At midday, the story goes, the leader of the party spotted an unfamiliar object. “This is corn,” he declared. “We will call it Wapi’min, white kernel.” The others sampled the Wapi’min, liked it, and took some kernels back with them. They sowed the seeds in the spring and watched them flourish.
Twenty-five years ago, David Overstreet, an archaeologist at the University of Wisconsin who lived and worked with Menominee elders, discovered the site’s elevated agricultural beds. He proposed that the planting mounds protected against frost and that the depressions between ridges served to manage moisture. In 2023, he helped convince federal officials to place Sixty Islands on the National Register of Historic Places.
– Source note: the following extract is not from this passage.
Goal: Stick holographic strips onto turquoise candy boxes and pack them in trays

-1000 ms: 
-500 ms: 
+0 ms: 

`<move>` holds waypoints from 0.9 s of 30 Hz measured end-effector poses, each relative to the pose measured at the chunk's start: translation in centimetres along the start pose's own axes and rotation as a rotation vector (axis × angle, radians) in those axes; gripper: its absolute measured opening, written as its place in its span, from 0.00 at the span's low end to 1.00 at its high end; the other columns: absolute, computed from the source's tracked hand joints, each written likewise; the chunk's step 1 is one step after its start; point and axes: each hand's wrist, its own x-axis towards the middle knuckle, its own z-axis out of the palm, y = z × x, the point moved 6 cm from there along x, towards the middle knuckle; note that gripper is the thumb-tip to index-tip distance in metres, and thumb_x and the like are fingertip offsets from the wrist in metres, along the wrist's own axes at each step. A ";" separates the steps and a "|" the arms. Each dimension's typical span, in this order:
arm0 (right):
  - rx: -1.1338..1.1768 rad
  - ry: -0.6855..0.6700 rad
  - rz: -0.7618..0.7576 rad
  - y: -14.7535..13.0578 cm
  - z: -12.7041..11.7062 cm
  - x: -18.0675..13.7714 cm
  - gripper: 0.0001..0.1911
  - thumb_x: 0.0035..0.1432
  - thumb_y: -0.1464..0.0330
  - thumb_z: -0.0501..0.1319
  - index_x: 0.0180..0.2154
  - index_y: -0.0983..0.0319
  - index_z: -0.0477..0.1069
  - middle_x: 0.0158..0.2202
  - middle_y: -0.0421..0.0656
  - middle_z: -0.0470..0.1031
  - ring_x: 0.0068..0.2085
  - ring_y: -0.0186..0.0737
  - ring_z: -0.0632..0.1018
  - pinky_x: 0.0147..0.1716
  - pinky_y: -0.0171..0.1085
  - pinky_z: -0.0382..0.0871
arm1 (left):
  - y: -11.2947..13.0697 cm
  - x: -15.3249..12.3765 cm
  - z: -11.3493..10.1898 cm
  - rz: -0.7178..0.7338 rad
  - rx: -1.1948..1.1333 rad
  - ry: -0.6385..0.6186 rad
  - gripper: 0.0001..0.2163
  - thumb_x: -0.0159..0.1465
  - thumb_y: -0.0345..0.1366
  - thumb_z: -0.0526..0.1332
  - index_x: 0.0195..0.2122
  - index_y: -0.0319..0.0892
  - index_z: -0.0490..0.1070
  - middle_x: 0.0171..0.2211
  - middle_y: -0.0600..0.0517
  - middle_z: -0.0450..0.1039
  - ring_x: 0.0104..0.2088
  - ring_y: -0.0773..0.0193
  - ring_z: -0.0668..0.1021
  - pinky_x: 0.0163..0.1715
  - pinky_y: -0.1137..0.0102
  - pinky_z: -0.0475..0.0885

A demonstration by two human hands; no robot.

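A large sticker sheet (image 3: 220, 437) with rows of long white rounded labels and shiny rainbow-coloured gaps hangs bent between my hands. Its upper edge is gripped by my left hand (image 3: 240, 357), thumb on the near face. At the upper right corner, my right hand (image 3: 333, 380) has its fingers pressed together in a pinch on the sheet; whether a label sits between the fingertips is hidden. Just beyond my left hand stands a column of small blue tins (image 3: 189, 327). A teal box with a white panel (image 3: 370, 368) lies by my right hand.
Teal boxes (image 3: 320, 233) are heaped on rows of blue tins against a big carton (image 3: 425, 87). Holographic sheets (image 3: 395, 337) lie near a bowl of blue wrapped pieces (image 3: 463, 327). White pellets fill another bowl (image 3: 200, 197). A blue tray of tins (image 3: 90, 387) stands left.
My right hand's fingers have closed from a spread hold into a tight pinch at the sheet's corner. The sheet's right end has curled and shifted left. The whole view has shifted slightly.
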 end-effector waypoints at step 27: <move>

While surveying the terrain, Dr. McLeester and her crew excavated three raised ridges set at varying distances from the Menominee River. The recovery of charcoal, broken pottery and other artifacts suggested to them that ancient farmers probably used burned household waste, wetland soils and possibly sturgeon guts as compost to enrich their fields. Carbon dating of the charcoal showed that the ridges were rebuilt over a 600-year span, beginning around A.D. 1000 during what is known as the Late Woodland period in North America.
Matthew Boyd, an anthropologist at Lakehead University in Thunder Bay, Ontario, said the study should make scholars and the general public cast aside many assumptions about the Indigenous peoples of antiquity. He believes that on the eve of European colonialism, the ancestors of the Menominee were highly successful farmers who most likely produced large surpluses of corn and other foods in a less-than-ideal setting and profoundly altered the natural landscape to increase its productivity.
“They developed a very sustainable agricultural system capable of supplying food from the same fields for hundreds of years,” Dr. Boyd said.
The land and its findings are threatened by large-scale industry in the area. For the last decade, the Menominee Nation has battled open-pit mining companies that hope to extract gold, silver, zinc and copper in the area.
Susan Kooiman, an anthropologist at Southern Illinois University in Carbondale, considers the new survey, initiated by the tribe and carried out in partnership with them, a model for ethical archaeology, particularly in light of previous practices that disenfranchised descendant communities from their heritage.
“Sixty Islands is part of a sacred landscape for the Menominee,” Dr. Koiiman said. “It’s important that it be documented before it’s potentially destroyed.”